___ Data for processing ___

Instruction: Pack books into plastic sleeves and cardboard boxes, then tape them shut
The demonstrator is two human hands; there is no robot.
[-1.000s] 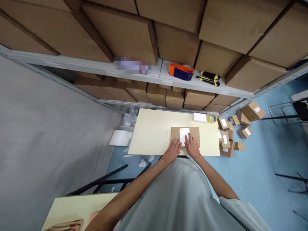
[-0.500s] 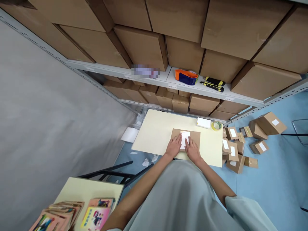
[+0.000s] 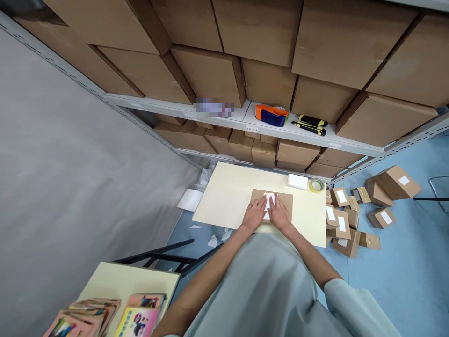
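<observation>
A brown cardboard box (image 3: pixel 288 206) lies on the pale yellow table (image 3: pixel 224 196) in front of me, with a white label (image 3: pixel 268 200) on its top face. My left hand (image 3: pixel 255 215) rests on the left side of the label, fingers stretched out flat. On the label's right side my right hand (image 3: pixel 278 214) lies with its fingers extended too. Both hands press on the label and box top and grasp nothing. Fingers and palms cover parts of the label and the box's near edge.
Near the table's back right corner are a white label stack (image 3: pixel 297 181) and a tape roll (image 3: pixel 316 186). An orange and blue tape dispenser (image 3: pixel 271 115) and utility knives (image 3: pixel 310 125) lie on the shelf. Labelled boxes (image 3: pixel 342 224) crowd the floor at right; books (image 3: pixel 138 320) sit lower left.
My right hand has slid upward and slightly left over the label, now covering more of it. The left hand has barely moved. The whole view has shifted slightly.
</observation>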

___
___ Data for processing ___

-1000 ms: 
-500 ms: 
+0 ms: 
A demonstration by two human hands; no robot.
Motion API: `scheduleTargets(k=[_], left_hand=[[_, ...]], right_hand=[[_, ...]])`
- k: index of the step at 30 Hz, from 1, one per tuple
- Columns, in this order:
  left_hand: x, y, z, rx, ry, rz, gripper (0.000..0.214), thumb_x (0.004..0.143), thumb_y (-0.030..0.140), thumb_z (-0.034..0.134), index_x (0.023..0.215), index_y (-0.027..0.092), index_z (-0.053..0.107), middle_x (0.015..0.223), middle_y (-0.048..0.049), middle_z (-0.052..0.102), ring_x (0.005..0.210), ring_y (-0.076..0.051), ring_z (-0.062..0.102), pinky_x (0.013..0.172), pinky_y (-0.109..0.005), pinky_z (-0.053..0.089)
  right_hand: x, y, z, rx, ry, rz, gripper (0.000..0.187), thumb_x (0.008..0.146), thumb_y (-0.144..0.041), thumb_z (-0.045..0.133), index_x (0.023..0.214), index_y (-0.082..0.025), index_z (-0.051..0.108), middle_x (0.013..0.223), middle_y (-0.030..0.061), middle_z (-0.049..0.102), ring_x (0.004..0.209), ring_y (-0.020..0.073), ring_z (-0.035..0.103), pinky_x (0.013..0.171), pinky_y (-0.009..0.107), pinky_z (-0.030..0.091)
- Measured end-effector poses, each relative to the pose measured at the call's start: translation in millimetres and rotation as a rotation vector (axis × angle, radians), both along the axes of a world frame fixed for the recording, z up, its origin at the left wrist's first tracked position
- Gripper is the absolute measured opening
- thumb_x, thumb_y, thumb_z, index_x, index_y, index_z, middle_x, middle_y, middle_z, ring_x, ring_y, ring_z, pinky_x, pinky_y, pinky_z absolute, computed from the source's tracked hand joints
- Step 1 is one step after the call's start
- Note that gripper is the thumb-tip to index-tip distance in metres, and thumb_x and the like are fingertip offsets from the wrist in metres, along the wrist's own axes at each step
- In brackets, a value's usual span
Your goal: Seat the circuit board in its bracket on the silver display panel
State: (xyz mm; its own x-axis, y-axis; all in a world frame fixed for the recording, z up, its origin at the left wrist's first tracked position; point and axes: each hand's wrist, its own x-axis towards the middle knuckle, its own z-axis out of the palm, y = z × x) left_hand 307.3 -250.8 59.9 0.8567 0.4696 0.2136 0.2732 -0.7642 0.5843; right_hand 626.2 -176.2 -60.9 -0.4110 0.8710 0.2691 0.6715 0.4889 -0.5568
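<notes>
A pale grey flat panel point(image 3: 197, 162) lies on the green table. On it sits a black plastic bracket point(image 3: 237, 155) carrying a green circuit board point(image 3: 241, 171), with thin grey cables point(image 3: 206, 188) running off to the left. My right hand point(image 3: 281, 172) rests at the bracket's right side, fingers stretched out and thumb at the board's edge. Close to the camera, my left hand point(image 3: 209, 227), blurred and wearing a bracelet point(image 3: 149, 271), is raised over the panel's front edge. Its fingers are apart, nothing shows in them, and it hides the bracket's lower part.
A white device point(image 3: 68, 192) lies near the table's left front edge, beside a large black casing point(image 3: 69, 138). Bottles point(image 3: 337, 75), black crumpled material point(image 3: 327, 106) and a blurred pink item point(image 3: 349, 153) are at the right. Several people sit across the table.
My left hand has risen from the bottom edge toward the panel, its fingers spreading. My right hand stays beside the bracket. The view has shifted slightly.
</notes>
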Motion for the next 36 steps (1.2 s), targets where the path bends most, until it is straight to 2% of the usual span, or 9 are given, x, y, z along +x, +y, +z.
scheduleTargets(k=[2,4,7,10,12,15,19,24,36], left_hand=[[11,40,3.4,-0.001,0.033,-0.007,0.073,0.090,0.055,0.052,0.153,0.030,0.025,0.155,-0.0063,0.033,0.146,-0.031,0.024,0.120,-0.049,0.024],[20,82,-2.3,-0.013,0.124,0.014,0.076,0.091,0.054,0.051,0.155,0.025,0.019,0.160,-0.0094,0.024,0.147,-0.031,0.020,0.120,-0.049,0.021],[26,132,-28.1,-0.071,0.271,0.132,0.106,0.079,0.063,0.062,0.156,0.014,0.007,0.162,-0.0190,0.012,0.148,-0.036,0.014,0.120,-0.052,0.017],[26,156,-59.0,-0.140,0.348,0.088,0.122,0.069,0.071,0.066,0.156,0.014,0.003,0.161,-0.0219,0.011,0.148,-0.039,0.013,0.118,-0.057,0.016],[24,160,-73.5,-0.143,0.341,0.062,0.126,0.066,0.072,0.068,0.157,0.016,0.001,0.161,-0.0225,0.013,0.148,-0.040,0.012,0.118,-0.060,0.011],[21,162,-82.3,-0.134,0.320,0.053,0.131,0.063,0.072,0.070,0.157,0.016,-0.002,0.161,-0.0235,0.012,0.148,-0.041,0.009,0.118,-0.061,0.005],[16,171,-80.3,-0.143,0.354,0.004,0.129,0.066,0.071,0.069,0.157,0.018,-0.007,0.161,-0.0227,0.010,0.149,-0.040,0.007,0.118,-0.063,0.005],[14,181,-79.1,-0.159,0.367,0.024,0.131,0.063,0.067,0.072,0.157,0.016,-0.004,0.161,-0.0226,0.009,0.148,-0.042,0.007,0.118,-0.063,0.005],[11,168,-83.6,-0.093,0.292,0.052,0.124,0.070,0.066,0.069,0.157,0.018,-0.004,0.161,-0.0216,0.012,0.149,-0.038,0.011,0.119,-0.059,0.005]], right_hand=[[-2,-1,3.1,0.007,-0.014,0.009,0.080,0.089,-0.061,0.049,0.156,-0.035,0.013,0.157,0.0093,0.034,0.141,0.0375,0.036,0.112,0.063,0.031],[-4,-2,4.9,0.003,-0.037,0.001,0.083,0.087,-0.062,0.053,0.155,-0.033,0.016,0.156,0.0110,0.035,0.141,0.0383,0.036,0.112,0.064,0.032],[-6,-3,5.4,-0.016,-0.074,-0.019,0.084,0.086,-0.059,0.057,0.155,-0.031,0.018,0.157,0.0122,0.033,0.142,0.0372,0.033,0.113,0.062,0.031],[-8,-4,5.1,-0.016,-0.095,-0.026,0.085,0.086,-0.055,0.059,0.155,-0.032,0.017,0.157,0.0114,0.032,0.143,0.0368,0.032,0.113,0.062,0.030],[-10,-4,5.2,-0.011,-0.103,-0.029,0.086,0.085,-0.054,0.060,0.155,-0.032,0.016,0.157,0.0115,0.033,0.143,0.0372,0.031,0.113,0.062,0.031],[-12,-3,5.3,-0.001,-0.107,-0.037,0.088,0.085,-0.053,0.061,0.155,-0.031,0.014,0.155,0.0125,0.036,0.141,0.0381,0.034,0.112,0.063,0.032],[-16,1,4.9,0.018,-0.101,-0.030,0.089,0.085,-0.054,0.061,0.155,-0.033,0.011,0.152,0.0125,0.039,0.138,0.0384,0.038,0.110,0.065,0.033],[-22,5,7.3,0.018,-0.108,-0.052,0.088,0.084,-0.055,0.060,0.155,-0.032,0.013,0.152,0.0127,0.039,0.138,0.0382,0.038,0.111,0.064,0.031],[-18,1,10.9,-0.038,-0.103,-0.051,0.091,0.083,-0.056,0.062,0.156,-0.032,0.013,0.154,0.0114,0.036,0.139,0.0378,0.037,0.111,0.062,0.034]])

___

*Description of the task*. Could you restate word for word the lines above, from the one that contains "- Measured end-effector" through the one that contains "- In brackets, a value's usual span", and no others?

*Finished exercise*.
- Measured end-effector poses, each relative to the pose measured at the call's start: translation in millimetres and rotation as a rotation vector (axis × angle, radians), both along the axes of a world frame fixed for the recording, z up, its origin at the left wrist's first tracked position
- Gripper is the absolute measured opening
- thumb_x, thumb_y, thumb_z, index_x, index_y, index_z, middle_x, middle_y, middle_z, ring_x, ring_y, ring_z, pinky_x, pinky_y, pinky_z absolute, computed from the source's tracked hand joints
- Step 1 is one step after the call's start
- Note that gripper is the thumb-tip to index-tip distance in metres, and thumb_x and the like are fingertip offsets from the wrist in metres, along the wrist's own axes at each step
- In brackets, a value's usual span

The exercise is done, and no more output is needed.